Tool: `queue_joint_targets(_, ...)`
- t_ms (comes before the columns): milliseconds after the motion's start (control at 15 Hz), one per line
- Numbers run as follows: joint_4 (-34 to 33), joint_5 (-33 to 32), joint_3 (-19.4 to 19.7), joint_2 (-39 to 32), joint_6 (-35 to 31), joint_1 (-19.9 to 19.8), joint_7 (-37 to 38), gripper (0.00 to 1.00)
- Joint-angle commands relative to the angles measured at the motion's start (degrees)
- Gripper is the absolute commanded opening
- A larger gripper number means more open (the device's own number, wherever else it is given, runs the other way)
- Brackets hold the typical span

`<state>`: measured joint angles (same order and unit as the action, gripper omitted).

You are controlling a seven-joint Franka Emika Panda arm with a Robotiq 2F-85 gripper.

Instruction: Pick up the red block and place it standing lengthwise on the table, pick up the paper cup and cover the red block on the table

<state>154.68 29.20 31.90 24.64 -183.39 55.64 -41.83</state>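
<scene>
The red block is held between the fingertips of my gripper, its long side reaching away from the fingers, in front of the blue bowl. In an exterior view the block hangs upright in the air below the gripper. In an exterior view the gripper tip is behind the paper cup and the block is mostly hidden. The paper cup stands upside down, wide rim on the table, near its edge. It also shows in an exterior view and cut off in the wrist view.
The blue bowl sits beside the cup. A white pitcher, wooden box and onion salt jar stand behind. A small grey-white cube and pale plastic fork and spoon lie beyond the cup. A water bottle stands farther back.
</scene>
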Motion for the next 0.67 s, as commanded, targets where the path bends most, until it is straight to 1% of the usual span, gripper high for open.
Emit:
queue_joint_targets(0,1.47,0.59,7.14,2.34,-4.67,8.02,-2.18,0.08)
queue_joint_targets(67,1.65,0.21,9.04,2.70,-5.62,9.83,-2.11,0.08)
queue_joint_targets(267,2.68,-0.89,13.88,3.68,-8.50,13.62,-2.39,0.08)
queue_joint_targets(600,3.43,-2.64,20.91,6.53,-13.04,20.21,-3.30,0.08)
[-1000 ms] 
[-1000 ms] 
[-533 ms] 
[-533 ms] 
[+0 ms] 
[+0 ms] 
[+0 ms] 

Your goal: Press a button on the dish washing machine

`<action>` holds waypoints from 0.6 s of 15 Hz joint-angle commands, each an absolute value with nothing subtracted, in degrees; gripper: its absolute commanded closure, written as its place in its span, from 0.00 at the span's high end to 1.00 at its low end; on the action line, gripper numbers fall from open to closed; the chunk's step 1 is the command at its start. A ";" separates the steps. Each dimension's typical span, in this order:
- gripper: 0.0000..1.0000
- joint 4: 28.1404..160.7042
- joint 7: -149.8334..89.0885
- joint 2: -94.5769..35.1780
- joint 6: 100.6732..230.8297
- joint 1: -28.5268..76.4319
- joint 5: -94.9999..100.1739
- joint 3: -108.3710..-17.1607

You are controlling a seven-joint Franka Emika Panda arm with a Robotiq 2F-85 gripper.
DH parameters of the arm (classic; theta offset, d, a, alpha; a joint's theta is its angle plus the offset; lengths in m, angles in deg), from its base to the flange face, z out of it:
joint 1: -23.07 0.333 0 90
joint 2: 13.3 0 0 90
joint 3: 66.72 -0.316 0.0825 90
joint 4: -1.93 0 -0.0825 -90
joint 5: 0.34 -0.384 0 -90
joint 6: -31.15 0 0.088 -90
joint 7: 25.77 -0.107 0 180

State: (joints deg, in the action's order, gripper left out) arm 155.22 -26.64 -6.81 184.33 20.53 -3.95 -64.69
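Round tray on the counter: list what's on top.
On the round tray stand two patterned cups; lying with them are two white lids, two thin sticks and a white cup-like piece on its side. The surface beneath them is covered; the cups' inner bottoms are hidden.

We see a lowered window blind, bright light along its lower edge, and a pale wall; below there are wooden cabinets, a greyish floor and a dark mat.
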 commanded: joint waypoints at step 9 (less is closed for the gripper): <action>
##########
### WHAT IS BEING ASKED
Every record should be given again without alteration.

### RESULT OF THIS TASK
Tool: `queue_joint_targets(_, ...)`
- t_ms (comes before the columns): milliseconds after the motion's start (control at 15 Hz), one per line
- Numbers run as follows: joint_4 (-34 to 33), joint_5 (-33 to 32), joint_3 (-19.4 to 19.7), joint_2 (-39 to 32), joint_6 (-35 to 31), joint_1 (-19.9 to 19.8), joint_7 (-37 to 38), gripper (0.00 to 1.00)
- Joint-angle commands relative to the angles measured at the motion's start (degrees)
- Gripper is the absolute commanded opening
- A larger gripper number means more open (the device's own number, wherever else it is given, runs the other way)
- Brackets hold the typical span

`<state>`: measured joint angles (same order and unit as the action, gripper omitted).

You are controlling a seven-joint Franka Emika Panda arm with a Robotiq 2F-85 gripper.

Instruction: Pick up the red block and place it standing lengthwise on the table, pick up the paper cup and cover the red block on the table

<state>154.68 29.20 31.90 24.64 -183.39 55.64 -41.83</state>
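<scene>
The red block is held between the fingertips of my gripper, its long side reaching away from the fingers, in front of the blue bowl. In an exterior view the block hangs upright in the air below the gripper. In an exterior view the gripper tip is behind the paper cup and the block is mostly hidden. The paper cup stands upside down, wide rim on the table, near its edge. It also shows in an exterior view and cut off in the wrist view.
The blue bowl sits beside the cup. A white pitcher, wooden box and onion salt jar stand behind. A small grey-white cube and pale plastic fork and spoon lie beyond the cup. A water bottle stands farther back.
</scene>
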Motion for the next 0.67 s, as commanded, targets where the path bends most, until it is straight to 1% of the usual span, gripper high for open.
Emit:
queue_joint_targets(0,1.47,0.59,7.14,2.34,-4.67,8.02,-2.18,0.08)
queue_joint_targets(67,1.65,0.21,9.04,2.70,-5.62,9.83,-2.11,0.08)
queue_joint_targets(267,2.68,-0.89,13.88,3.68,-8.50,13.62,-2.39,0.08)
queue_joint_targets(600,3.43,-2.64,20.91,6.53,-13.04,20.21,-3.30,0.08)
[-1000 ms] 
[-1000 ms] 
[-533 ms] 
[-533 ms] 
[+0 ms] 
[+0 ms] 
[+0 ms] 

Your goal: Press a button on the dish washing machine

`<action>` holds waypoints from 0.6 s of 15 Hz joint-angle commands, each an absolute value with nothing subtracted, in degrees; gripper: its absolute commanded closure, written as its place in its span, from 0.00 at the span's high end to 1.00 at its low end; on the action line, gripper numbers fall from open to closed; the chunk's step 1 is the command at its start. A ";" separates the steps. Each dimension's typical span, in this order:
- gripper: 0.0000..1.0000
- joint 4: 28.1404..160.7042
- joint 7: -149.8334..89.0885
- joint 2: -94.5769..35.1780
- joint 6: 100.6732..230.8297
- joint 1: -28.5268..76.4319
- joint 5: -94.9999..100.1739
- joint 3: -108.3710..-17.1607

You are controlling a seven-joint Franka Emika Panda arm with a Robotiq 2F-85 gripper.
DH parameters of the arm (classic; theta offset, d, a, alpha; a joint's theta is its angle plus the offset; lengths in m, angles in deg), from its base to the flange face, z out of it:
joint 1: -23.07 0.333 0 90
joint 2: 13.3 0 0 90
joint 3: 66.72 -0.316 0.0825 90
joint 4: -1.93 0 -0.0825 -90
joint 5: 0.34 -0.384 0 -90
joint 6: -31.15 0 0.088 -90
joint 7: 25.77 -0.107 0 180

State: (joints deg, in the action's order, gripper left out) arm 155.22 -26.64 -6.81 184.33 20.53 -3.95 -64.69
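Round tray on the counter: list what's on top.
On the round tray stand two patterned cups; lying with them are two white lids, two thin sticks and a white cup-like piece on its side. The surface beneath them is covered; the cups' inner bottoms are hidden.

We see a lowered window blind, bright light along its lower edge, and a pale wall; below there are wooden cabinets, a greyish floor and a dark mat.
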 commanded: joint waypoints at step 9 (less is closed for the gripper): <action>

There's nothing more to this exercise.